The US election, attempts to assassinate Trump, cancel culture, and the prisoner’s dilemma

18 October 2024

1:06 AM

18 October 2024

1:06 AM

A dilemma that has dogged conservatives since the emergence of so-called ‘woke’ progressive politics is how best to respond to it; whether to fight fire with fire or take the high road.

To illustrate, activists on the political left have for some time openly embraced ‘cancel culture’. One version of this is to seek to punish those who express ideas activists disapprove of – usually on topics such as race, gender, sexuality, or climate change – by seeking to get them fired by lodging protests with their employer.

But conservatives have had the chance to return serve throughout the US election campaign, which is in its final stages.

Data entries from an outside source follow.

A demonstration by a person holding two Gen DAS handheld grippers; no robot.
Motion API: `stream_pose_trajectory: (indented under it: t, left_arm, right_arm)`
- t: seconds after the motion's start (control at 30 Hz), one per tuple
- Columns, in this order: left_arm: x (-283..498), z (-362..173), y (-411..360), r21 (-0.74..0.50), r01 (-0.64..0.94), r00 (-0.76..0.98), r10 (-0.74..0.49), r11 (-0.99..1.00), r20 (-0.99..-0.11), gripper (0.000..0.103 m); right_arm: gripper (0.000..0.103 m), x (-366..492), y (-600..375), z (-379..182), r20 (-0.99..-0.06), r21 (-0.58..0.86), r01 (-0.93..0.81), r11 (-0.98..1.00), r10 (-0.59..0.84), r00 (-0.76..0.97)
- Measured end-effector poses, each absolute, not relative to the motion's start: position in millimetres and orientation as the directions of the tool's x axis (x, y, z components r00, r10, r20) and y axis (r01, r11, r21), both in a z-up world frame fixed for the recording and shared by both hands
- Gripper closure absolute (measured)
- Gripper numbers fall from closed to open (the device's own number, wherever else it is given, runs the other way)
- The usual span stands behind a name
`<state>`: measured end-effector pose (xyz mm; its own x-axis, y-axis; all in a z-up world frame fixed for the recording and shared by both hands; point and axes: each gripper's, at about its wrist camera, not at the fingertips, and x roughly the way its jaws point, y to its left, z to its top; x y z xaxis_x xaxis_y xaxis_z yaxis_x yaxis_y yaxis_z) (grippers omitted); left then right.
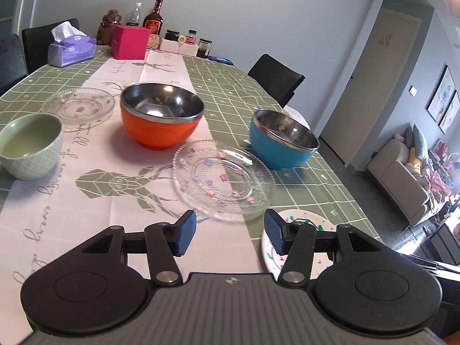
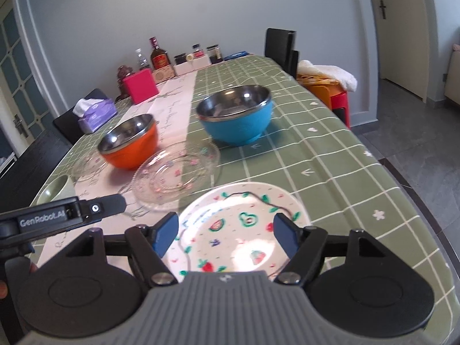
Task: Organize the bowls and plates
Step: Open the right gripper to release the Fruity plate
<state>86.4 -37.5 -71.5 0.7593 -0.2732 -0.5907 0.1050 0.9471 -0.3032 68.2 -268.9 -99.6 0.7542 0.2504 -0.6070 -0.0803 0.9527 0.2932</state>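
On the surface (image 1: 302, 92), under a green checked cloth with a pale runner, the dishes lie spread out. Far left in the left wrist view sits a pale green cup (image 1: 30, 145) with a diamond-textured wall, upright. Just behind it lies a clear glass plate (image 1: 78, 107) with a beaded rim and small pink flowers. Next comes the orange bowl (image 1: 161, 115), steel-lined, upright on the runner. In front of it to the right is a 2nd glass plate (image 1: 223, 178) of the same pattern, flat, half on the runner and half on the green cloth. Just beyond its right rim stands the blue bowl (image 1: 283, 139), also steel-lined, upright. Nearest the surface's right edge lies a white plate (image 2: 244, 224) painted with fruit, strawberries and an avocado among them. The left gripper (image 1: 230, 234) hovers near the 2nd glass plate's near rim, jaws spread and holding nothing. The right gripper (image 2: 225, 233) hangs over the white plate, jaws likewise spread apart and empty. At the far end stand bottles, a pink box (image 1: 130, 41) and tissues (image 1: 71, 46).
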Motion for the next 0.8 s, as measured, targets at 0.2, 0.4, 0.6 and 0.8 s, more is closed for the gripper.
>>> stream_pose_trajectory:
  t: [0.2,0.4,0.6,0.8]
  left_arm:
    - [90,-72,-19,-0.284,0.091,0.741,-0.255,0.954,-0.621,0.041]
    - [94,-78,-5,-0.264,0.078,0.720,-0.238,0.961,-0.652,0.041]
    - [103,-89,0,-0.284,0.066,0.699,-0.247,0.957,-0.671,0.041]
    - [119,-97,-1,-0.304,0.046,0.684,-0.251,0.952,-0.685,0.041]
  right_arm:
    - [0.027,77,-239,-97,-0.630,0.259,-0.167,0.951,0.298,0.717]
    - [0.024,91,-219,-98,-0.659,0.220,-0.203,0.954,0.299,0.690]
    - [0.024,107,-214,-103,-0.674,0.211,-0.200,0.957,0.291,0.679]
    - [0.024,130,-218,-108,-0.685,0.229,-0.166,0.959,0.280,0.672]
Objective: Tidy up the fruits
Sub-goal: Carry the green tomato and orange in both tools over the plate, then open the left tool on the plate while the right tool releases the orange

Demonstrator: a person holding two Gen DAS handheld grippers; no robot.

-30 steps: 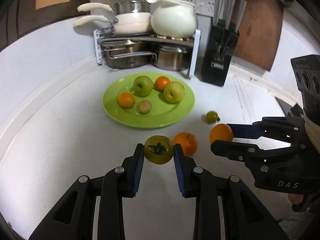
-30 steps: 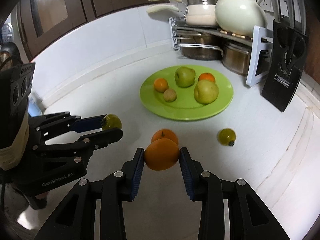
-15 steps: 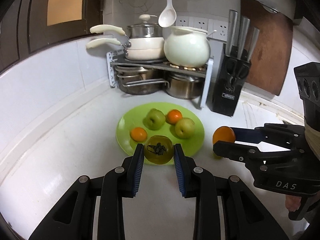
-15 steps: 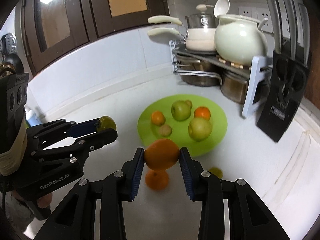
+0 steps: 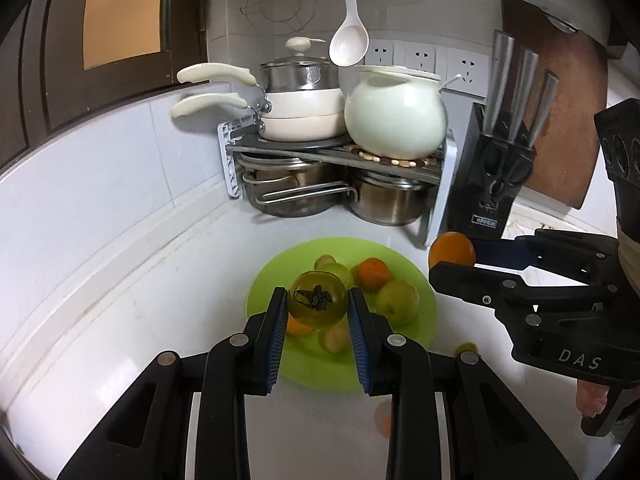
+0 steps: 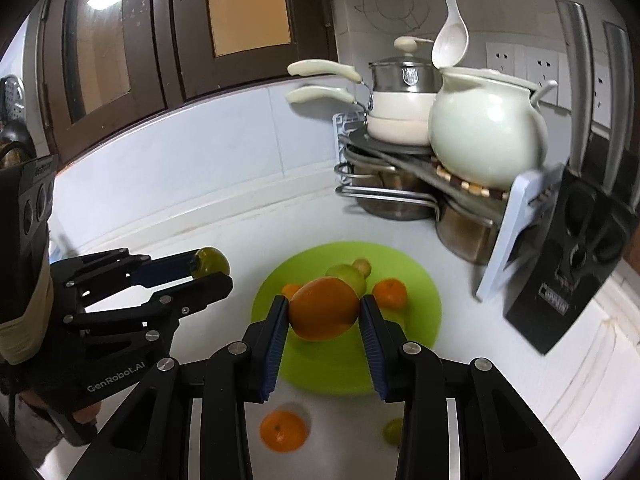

The attempts to assassinate former President Donald Trump have resulted in some of his political opponents deplorably expressing regret that the gunmen have not been successful. Perhaps the most prominent example took place here in Australia when a member of the band, Tenacious D, joked at a concert after the first, very nearly successful, attempt on Trump’s life that he wished next time the shooter wouldn’t miss. A comment for which he later apologised.

Hateful and vitriolic comments have been directed at Trump for years by those in the media, political, and activist class, so much so it has become routine. But even in the heated and polarised atmosphere of modern politics, actively wishing death upon a political foe crosses a line. A line that, due to their deranged hatred of Trump, some jumped clear over.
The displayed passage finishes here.